Socialite is a reference architecture for modeling, querying, and aggregating social data feeds.PY-TPCC, our adaption of the TPC-C benchmark for MongoDB, implemented in Python.MongoDB Labs maintains a YCSB repo to test simple key-value operations.If you just want to evaluate different Atlas tiers or hardware configurations without creating your own test harnesses, then consider the following:
Nosql benchmark tests free#
Free monitoring collects a range of metrics including operation execution times, memory and CPU usage, and operation counts, retaining the data for 24-hours.
Nosql benchmark tests install#
You don’t need to install any agents or complete any forms to use the service. If you are running MongoDB in your own environment, the Free Monitoring cloud service is the quickest and easiest way to monitor and visualize the status of your MongoDB deployment. Ops Manager, available as a part of MongoDB Enterprise Advanced provides the same deep monitoring telemetry when running MongoDB on your own infrastructure.įor instant visibility into operations, the Real-Time Performance Panel (RTPP) monitors and displays current network traffic, database operations on the machines hosting MongoDB in your clusters, and hardware statistics about the hosts.įigure 1: The Real-Time Performance Panel provides visibility into MongoDB performance as operations are in-flight Free Monitoring Service The metrics are securely reported to Atlas where they are processed, aggregated, alerted, and visualized in a browser, letting you easily determine the health of MongoDB over time. MongoDB Atlas features charts, custom dashboards, and automated alerting, tracking 100+ key database and systems metrics including operations counters, memory, and CPU utilization, replication status, open connections, queues, and any node status. These tools also provide fine-grained telemetry and observability across all components of your database cluster.
Nosql benchmark tests series#
We covered query and index profiling in parts 2 and 3 of this blog series using tools like the explain plan, MongoDB Atlas Data Explorer, and Compass. Whether running a benchmark or production workload, it is important to monitor your deployment. Monitor Everything to Locate Your Bottlenecks It is also important to configure ulimits. Review connection pool options in the documentation. Re-opening connections for each operation takes time, especially if TLS is used. MongoDB must first read the working set into RAM, so prime the system with representative queries for several minutes before running the tests to get an accurate sense of how MongoDB will perform in production. In a production MongoDB system the working set should fit in RAM, and all reads and writes will be executed against RAM.

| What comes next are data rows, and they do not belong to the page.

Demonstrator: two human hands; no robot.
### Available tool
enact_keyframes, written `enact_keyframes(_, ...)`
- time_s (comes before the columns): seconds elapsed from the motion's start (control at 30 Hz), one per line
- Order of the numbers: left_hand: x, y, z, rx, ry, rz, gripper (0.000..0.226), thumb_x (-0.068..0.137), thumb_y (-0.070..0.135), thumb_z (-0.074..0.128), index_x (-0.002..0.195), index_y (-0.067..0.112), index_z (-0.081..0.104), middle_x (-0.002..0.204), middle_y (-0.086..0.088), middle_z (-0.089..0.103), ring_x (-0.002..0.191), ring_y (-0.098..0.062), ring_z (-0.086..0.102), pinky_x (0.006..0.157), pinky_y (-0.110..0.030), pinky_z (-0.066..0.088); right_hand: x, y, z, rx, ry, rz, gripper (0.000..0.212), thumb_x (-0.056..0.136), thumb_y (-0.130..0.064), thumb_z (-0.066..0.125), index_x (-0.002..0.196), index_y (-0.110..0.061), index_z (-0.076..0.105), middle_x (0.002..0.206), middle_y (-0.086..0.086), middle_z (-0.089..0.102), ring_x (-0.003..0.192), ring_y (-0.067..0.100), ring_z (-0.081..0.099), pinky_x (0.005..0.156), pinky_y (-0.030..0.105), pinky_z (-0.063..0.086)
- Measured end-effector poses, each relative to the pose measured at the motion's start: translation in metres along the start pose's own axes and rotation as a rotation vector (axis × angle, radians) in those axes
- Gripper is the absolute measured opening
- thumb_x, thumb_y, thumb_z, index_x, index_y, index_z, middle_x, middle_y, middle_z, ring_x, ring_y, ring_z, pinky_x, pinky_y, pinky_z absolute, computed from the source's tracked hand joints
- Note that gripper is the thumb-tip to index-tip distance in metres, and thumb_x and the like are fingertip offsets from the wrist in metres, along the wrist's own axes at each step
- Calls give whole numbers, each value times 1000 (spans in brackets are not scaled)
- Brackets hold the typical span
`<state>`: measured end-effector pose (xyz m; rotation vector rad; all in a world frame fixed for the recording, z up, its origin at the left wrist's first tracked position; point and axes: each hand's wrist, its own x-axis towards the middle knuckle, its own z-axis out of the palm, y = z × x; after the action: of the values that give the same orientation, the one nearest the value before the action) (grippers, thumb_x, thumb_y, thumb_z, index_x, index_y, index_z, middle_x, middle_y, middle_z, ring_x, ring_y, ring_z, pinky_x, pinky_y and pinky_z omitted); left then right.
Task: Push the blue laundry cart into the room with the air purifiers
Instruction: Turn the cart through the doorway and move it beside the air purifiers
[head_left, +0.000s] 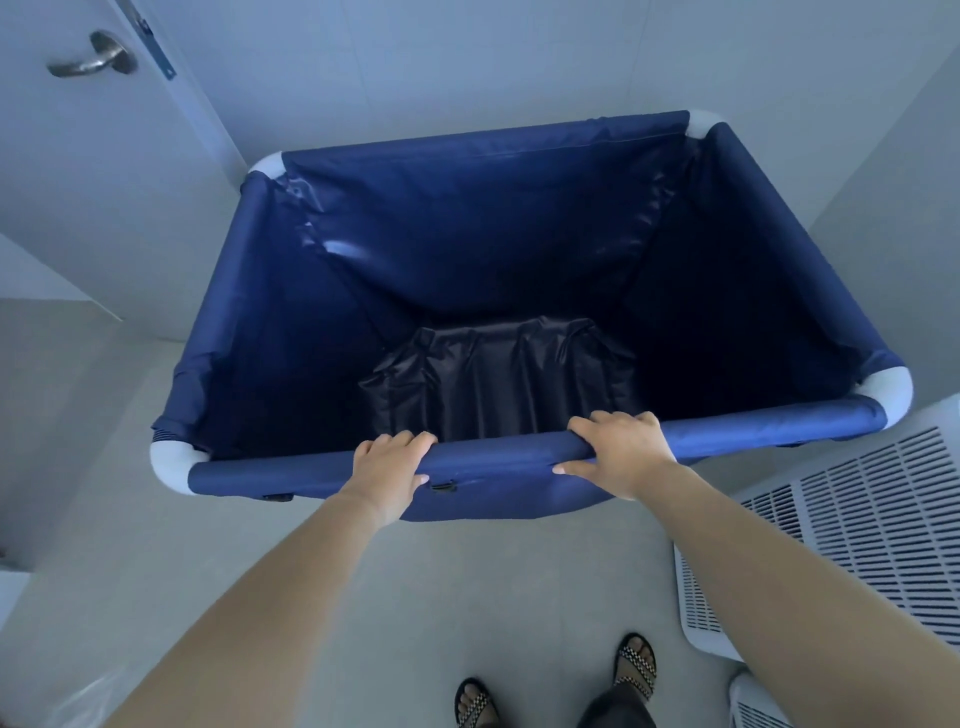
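The blue laundry cart (291, 291) fills the middle of the head view, a deep fabric bin with white corner caps and nothing but folded dark lining at its bottom. My left hand (387, 467) grips the cart's near rim left of centre. My right hand (621, 449) grips the same rim right of centre, fingers curled over the top. A white air purifier (852, 525) with a slotted grille stands right beside the cart's near right corner. A second air purifier (758, 701) shows only its corner at the bottom right.
A white door with a metal lever handle (93, 57) stands at the upper left. White walls (415, 62) close in ahead of the cart and on its right side. Pale floor tiles (467, 571) lie under me, with my sandalled feet at the bottom edge.
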<state>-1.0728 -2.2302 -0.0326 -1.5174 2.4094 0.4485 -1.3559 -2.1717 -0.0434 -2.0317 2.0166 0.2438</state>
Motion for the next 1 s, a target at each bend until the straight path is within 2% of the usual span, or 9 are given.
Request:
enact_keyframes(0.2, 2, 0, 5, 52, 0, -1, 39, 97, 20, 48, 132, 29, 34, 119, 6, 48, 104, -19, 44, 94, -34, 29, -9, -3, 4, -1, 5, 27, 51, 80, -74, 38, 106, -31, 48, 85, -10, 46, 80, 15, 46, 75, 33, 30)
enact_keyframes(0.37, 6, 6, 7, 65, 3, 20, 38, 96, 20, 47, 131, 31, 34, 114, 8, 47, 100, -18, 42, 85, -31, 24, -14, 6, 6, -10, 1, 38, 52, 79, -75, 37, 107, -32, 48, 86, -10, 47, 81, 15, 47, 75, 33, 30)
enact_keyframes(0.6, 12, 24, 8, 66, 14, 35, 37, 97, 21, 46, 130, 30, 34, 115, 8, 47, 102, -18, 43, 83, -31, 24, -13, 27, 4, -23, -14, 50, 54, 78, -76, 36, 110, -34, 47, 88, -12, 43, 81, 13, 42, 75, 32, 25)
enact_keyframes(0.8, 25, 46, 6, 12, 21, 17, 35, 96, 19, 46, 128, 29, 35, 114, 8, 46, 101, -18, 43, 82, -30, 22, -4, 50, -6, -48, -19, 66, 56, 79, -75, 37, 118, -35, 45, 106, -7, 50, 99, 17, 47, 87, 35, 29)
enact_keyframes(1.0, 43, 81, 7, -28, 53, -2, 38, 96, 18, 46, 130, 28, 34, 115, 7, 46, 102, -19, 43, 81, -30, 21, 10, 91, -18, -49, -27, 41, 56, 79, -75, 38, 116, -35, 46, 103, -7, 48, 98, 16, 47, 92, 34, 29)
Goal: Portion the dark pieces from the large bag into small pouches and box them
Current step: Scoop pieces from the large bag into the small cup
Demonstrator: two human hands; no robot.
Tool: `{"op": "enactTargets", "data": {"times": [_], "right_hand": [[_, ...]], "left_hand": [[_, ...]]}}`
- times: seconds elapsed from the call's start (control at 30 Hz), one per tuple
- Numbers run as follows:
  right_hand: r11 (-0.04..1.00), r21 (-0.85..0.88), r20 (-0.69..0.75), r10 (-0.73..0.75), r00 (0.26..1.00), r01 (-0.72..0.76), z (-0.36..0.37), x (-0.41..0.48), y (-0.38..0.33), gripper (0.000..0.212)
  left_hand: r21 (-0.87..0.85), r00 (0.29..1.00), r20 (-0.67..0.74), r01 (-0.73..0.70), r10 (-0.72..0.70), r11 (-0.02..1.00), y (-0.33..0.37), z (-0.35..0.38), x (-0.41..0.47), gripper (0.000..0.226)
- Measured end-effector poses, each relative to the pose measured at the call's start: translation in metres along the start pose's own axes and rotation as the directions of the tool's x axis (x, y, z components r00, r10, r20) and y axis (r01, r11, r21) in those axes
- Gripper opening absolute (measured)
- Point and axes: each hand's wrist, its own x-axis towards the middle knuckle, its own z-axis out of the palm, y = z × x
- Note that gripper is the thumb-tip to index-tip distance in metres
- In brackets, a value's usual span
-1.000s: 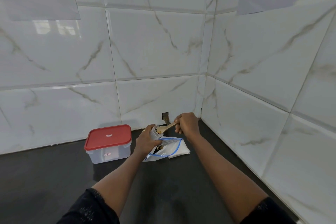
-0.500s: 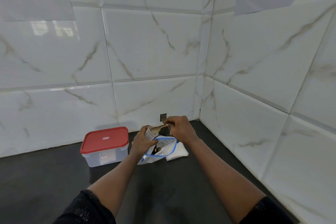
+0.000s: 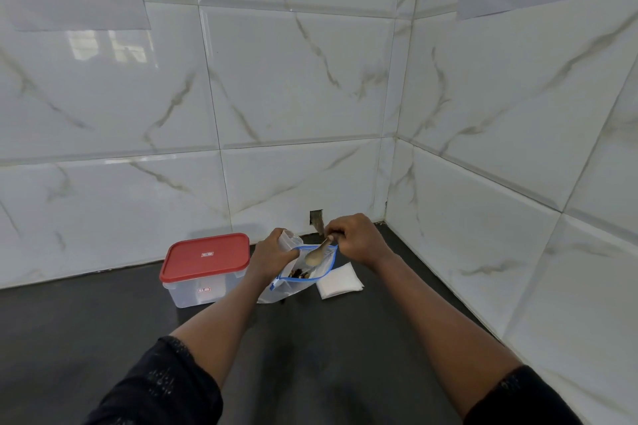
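Right hand holds spoon in large bag; left hand grips pouch.

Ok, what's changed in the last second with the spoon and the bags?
The right hand swung the wooden spoon away from the small pouch and down into the open large bag, its bowl now above the dark pieces. Nothing was grasped or released. The left hand still holds the pouch; the red-lidded box and spare pouches stayed put.
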Motion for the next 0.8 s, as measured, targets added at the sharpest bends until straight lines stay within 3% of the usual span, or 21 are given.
{"op": "enactTargets", "data": {"times": [0.1,0.23,0.37,0.53,0.6,0.7,0.8], "right_hand": [[0.992,-0.122,0.135,-0.006,0.991,0.023,0.016,-0.005,-0.007,0.023],[0.918,-0.371,0.409,0.024,0.912,0.142,0.051,-0.006,-0.02,0.034],[0.919,-0.391,0.329,0.091,0.94,0.048,0.068,0.003,-0.031,0.039],[0.948,-0.267,0.158,0.218,0.963,-0.171,0.08,0.031,-0.044,0.031],[0.95,-0.235,0.167,0.246,0.955,-0.204,0.086,0.034,-0.044,0.032],[0.938,-0.295,0.264,0.261,0.928,-0.18,0.103,0.026,-0.038,0.036],[0.907,-0.357,0.43,0.371,0.823,-0.222,0.122,0.012,-0.033,0.038]], "left_hand": [[0.05,1.0,0.004,-0.027,0.026,0.998,0.001,-0.004,0.001,0.039],[0.106,0.992,0.014,-0.13,0.129,0.986,0.006,-0.01,0.002,0.037],[0.148,0.978,0.036,-0.21,0.206,0.967,0.01,-0.019,0.003,0.042],[0.127,0.968,-0.135,-0.196,0.213,0.972,0.017,-0.035,0.015,0.04],[0.14,0.964,-0.138,-0.206,0.225,0.968,0.018,-0.037,0.016,0.041],[0.16,0.977,-0.036,-0.2,0.209,0.967,0.004,-0.031,0.011,0.042],[0.179,0.988,0.04,-0.152,0.147,0.972,-0.019,-0.017,-0.001,0.043]]}}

Prevent the balancer from rebalancing data unnecessarily during bulk loads to improve performance.

If your data is sorted in shard key order, then you can use hash based sharding to ensure that concurrent inserts of nearby shard key values will be routed to different shards. You should design your data load such that different shard key values are inserted in parallel, into different shards. This will void any benefit from adding multiple shards, as only a single shard is active at a given time. If you configured range based sharding, and load data sorted by the shard key, then all inserts at a given time will necessarily have to go to the same chunk and same shard. If your benchmark does not include range queries, you can use hash-based sharding to ensure a uniform distribution of writes and reads.

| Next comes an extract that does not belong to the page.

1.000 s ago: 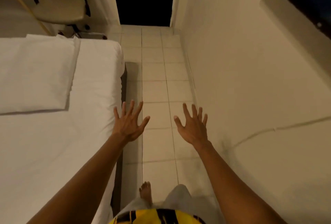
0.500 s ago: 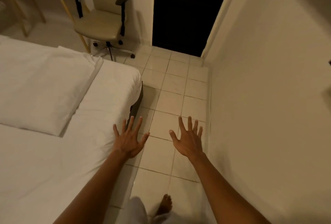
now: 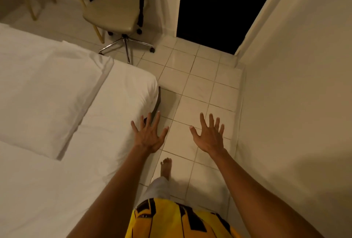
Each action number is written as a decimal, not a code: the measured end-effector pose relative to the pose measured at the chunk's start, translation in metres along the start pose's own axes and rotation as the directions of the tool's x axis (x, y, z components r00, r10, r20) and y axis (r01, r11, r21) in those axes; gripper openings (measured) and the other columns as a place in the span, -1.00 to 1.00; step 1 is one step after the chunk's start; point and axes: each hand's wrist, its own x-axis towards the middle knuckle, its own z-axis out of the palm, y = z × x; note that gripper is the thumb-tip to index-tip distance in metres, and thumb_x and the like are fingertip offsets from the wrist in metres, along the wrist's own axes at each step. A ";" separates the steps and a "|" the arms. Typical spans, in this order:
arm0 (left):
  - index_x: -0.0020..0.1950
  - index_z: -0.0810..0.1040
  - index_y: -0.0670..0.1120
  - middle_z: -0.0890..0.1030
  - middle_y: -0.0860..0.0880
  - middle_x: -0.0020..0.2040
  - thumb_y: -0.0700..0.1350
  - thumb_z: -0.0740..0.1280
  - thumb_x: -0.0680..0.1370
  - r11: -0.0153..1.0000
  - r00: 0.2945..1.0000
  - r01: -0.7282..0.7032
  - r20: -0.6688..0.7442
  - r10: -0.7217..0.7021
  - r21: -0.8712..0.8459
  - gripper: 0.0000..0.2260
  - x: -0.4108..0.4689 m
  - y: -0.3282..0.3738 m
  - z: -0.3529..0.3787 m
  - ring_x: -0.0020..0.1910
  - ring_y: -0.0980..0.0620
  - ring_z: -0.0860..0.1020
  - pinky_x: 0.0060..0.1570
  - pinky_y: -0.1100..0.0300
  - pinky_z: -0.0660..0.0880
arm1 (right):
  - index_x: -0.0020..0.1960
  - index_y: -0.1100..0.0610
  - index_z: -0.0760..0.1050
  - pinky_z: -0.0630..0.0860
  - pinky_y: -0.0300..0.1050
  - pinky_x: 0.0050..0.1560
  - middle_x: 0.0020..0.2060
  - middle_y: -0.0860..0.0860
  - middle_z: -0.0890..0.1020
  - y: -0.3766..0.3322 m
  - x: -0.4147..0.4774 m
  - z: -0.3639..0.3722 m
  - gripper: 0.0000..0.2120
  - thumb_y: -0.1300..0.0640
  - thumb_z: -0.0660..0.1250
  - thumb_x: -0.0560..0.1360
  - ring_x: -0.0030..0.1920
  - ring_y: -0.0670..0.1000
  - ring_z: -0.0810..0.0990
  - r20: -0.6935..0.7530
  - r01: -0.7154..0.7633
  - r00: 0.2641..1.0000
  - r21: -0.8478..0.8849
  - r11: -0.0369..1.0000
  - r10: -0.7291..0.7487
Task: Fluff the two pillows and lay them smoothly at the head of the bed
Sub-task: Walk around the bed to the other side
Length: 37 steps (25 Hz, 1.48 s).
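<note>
Bed (image 3: 118,93), pillow (image 3: 42,93) flat, hands empty

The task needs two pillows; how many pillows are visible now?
1: a white rectangular fabric pillow lies on the white bed, left of both hands. Another may be outside the view.

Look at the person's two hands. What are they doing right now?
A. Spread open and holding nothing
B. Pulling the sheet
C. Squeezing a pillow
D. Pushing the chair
A: the left hand and the right hand both have their fingers spread wide with nothing in them, while the pillow lies untouched on the bed and the chair stands far off.
</note>
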 end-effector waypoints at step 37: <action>0.55 -0.40 0.24 -0.41 0.05 0.59 0.39 -0.17 0.55 0.809 0.803 0.481 -0.199 -0.561 -0.338 -0.34 0.580 0.092 -0.248 0.56 -0.23 -0.38 0.37 -0.57 -0.20 | 0.59 -0.13 -0.39 -0.20 0.36 0.55 0.58 0.12 -0.38 -0.104 0.698 -0.278 -0.27 -0.38 -0.18 0.57 0.57 0.29 -0.37 0.148 0.618 0.781 -0.323 0.716 -0.607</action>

By pre-splitting the data, documents will be loaded in parallel into the appropriate shards. Without pre-splitting, data may be loaded into a shard then moved to a different shard as the load progresses. When creating a new sharded collection, pre-split chunks before loading. Similarly, to reduce the overhead from network round trips, you can use bulk writes to load (or update) many documents in one batch.

Use Multiple Parallel ThreadsĮspecially for a sharded cluster, and certain configurations like writeConcern majority, latencies for a single operation can be significant, and using multiple threads is necessary to drive good throughput. The following considerations will help you develop benchmarks that are meaningful. We instead recommend that you model your benchmark using the data, queries, and deployment environment that are representative of your application. Generic benchmarks can be misleading and mis-representative of any technology and how well it will perform for a given application.